19. The kit according to claim 17, wherein said TDAG8 polypeptide is on the surface of a cell.

20. The kit according to claim 1 , wherein said TDAG8 polypeptide is within a cell membrane fragment.

21. The kit according to claim 19, wherein said cell comprises an exogenously introduced nucleic acid sequence comprising SEQ ID NO: 1.

22. The kit according to claim 19, wherein said cell is a HEK293, RH7777, or Sf9 cell.

23. An isolated cell selected from the group consisting of human and insect cells, wherein said transgenic cell comprises an exogenously introduced nucleic acid sequence comprising the sequence of SEQ ID NO: 1 or a nucleic acid sequence that hybridizes to the complement of SEQ ID NO: 1 under stringent conditions.

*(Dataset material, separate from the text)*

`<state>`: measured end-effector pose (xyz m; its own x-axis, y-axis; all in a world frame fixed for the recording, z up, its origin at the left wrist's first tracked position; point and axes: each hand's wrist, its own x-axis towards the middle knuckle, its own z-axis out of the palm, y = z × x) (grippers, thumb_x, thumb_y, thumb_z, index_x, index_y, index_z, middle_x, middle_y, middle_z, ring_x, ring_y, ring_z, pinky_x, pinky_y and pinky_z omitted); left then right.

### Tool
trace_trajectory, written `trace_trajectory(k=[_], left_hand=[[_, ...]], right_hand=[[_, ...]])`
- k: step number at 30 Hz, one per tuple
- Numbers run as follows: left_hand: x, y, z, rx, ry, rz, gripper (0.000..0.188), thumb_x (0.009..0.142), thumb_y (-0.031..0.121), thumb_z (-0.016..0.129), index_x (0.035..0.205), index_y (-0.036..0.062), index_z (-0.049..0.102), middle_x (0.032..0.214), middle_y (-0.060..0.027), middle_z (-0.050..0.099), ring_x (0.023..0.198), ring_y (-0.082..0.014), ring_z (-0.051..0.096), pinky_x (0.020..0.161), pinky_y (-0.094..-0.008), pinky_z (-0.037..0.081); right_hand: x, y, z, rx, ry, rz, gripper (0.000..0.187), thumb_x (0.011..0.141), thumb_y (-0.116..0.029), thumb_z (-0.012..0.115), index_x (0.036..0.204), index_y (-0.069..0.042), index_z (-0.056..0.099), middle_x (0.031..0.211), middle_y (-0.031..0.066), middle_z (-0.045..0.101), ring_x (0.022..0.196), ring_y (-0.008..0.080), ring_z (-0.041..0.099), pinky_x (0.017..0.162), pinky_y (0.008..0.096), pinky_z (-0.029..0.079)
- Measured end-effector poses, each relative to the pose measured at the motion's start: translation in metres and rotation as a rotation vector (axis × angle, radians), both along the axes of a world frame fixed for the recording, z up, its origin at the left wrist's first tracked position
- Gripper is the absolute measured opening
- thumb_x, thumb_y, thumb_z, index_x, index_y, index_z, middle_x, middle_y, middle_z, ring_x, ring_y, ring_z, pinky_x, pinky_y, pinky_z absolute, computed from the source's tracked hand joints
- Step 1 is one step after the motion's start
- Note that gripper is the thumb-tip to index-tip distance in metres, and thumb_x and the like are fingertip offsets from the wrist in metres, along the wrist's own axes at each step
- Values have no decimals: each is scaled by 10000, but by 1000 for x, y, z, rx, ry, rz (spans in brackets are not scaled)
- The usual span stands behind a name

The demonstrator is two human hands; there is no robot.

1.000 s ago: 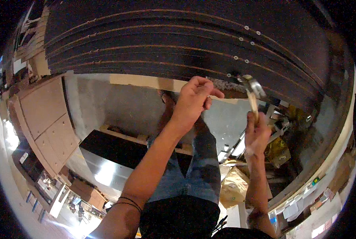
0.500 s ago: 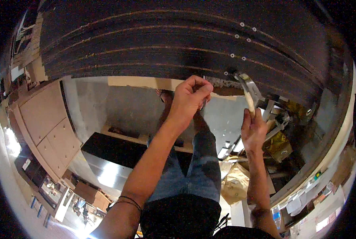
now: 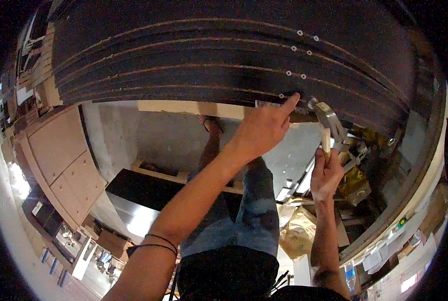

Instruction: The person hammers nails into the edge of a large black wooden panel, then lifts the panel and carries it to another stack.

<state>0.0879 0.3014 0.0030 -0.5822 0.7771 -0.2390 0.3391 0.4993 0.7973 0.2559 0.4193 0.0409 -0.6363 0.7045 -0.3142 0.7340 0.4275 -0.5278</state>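
My left hand [image 3: 264,129] reaches over the near edge of the dark panels [image 3: 183,55]. Its index finger points out to the panel surface, close to a small white ring [image 3: 281,96]; the other fingers are curled, and whatever they may hold is hidden. In my right hand [image 3: 327,175] is a hammer [image 3: 329,119], gripped by its pale wooden handle. The metal head rests at or just above the panel edge, right of my left fingertip. Further back, several more white rings sit in pairs along the panels' brown edges.
A light brown drilled panel [image 3: 58,160] stands at the left. Behind my legs lies a dark board [image 3: 143,188]. At the right are a crumpled yellowish bag [image 3: 298,228], a yellow item [image 3: 355,185] and metal parts. A pale wooden strip [image 3: 194,107] runs under the panels' near edge.
My left hand has moved right and slightly down, and its index finger has gone from a pinch to pointing at the panel. The hammer has shifted a little right and nearer me.
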Motion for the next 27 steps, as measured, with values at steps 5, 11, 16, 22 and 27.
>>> trace_trajectory(k=[5,11,16,22,27], left_hand=[[9,8,-3,-150,88,-143,553,850,168,551,1367,106,366,757,-201,621,644,-373,611,602,-469,510],[20,14,-4,-119,95,-92,494,859,177,541,1324,82,404,799,-211,630,686,-371,622,623,-469,511],[22,-5,-4,-78,5,63,305,866,180,558,1138,47,519,825,-189,637,686,-333,634,618,-437,503],[11,-27,-2,309,-847,602,142,902,177,574,978,58,565,780,-37,614,595,-73,499,519,-222,393],[-31,-80,7,513,-1056,919,125,908,145,562,1013,78,574,787,-24,626,544,-25,428,479,-163,331]], right_hand=[[18,-1,1,-70,-26,-143,231,890,-234,587,793,-33,528,549,110,512,486,178,484,474,342,406],[19,-3,5,-184,-65,-196,230,922,-195,553,795,-5,518,584,-8,407,573,75,348,497,261,319],[7,-6,1,-132,72,-117,163,905,-149,573,857,5,552,623,-2,444,607,88,366,526,266,333],[3,-11,6,-183,209,-164,258,927,-238,541,776,-34,492,644,-22,442,610,75,355,516,258,296],[-35,-47,8,-222,139,-117,239,921,-237,549,809,-31,502,631,-24,431,596,76,357,508,257,290]])
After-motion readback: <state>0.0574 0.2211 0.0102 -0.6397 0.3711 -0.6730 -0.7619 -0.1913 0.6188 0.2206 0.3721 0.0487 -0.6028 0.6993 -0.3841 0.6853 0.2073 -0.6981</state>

24. The isolated cell of claim 23 wherein the host cell is HEK293.

25. The isolated cell of claim 23 wherein the host cell is Sf9.

26. Isolated membrane fragment of the cell of claim 24, said fragment comprising a TDAG8 polypeptide.

27. A method of stimulating the activity of the TDAG receptor, said method comprising the steps of contacting a cell that expresses the TDAG receptor with an agent selected from the group consisting of psychosine, glucosyl psychosine, lysosulfatide, and lactosyl psychosine.